-- HarryRenshall - 20 Jun 2008

Week of 080623

Open Actions from last week:

Daily WLCG Operations Call details

To join the call, at 15.00 CET Monday to Friday inclusive (in CERN 513 R-068) do one of the following:

  1. Dial +41227676000 (Main) and enter access code 0119168, or
  2. To have the system call you, click here

General Information

See the weekly joint operations meeting minutes

Additional Material:

Monday:

Attendance: local(Jamie, Harry, Patricia, Roberto, Jan, Nick, Alessandro, Flavia, James, Ricardo);remote(IN2P3).

elog review:

Experiments round table:

  • LHCb (Roberto) - still some DIRAC issues preventing to re-start CCRC'08 activities. Debugging of file access protocol at Lyon with site, storage and LHCb experts. Intermittent problems. Not related to load. Marc - not totally aware of problem. Serious problem this w/e with A/C. Had to stop about 300 WNs - waiting for action this week to repair A/C machine. Keep info posted on website.

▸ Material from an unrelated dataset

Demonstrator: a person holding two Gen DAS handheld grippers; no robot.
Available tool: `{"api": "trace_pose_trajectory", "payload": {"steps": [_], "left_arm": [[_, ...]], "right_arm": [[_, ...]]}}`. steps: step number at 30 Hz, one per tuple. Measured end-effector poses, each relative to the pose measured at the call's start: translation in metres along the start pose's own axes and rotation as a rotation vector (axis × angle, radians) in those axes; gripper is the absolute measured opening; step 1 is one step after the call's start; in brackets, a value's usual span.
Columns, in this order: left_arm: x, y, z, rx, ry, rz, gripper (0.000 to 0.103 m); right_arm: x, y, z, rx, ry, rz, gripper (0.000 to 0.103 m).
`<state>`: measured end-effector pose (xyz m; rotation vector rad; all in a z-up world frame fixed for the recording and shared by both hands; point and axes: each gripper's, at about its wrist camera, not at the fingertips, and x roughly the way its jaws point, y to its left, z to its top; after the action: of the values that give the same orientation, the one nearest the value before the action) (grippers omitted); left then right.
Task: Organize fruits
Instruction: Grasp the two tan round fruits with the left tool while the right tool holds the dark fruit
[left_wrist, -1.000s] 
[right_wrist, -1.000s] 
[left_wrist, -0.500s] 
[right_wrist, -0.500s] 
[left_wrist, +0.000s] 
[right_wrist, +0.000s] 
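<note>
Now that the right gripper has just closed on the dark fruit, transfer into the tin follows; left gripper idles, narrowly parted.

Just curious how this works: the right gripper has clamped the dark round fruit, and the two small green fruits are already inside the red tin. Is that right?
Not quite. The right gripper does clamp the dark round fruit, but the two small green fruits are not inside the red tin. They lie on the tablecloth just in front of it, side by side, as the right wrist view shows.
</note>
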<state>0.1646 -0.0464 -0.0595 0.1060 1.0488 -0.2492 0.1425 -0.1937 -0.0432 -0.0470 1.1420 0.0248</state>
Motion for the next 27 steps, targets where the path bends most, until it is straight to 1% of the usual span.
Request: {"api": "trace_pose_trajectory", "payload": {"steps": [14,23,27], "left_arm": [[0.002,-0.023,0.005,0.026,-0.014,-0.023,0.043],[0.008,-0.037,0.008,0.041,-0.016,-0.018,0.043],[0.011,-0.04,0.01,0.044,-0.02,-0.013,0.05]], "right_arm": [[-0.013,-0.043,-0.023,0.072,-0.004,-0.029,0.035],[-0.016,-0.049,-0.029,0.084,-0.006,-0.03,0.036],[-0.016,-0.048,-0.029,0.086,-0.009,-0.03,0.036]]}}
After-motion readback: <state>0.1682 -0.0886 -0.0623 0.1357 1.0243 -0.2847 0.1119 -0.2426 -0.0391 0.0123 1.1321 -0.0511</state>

  • ALICE (Patricia) - beginning redeployment of Alien at all sites. Changes in 'LCG module' to submit jobs to RB/WMS sites in a homogeneous manner.

  • ATLAS (Ale) - 'Activity never stops' for functional tests. Nothing special to report. CNAF - suffered serious problem. UPS too heavy & floor collapsed!

Sites round table:

  • RAL - rogue CMS user submitted ~10K jobs overloaded batch system - jobs killed, AOK.

Core services (CERN) report:

  • Ice OK for BBQ(!)

DB services (CERN) report:

Monitoring / dashboard report:

  • CMS dashboard load (see below). OSG - critical services for OPS being changed (tomorrow after MB).

  • Mail exchange Luca / Julia: The query we though may have been the perf bottleneck is now using an index and going quite faster. In my previous email I was suggesting to create an index only on ReportTimeStamp instead of the one you created The index you have created also fixes the problem though. I don't know enough of the selectivity ReadWrite and ProtocolId columns to say for sure they are not needed for this query (any ideas)?

Release update:

AOB:

Tuesday:

Attendance: local(Jamie, Ricardo, Harry, Miguel);remote(Derek).

elog review:

Experiments round table:

  • CMS (Andrea) - CMS week in Cyprus. Nothing to report.

  • ATLAS (Simone) - nothing to report - writing procedures / Twikis etc. Answer to Q from GRIF: doc from Kors presented by Alexei last week. Rediscussed last week following questions from sites. New version will be dispatched. ATLAS model of DDM robust enough against service like LFC? (Cloud blocked - 2 calibration sites / 4 are in Italy and hence are blocked). R/O replication of catalogs? Being discussed...

Sites round table:

  • RAL - still talking to CMS to resolve problems that hit LHCb.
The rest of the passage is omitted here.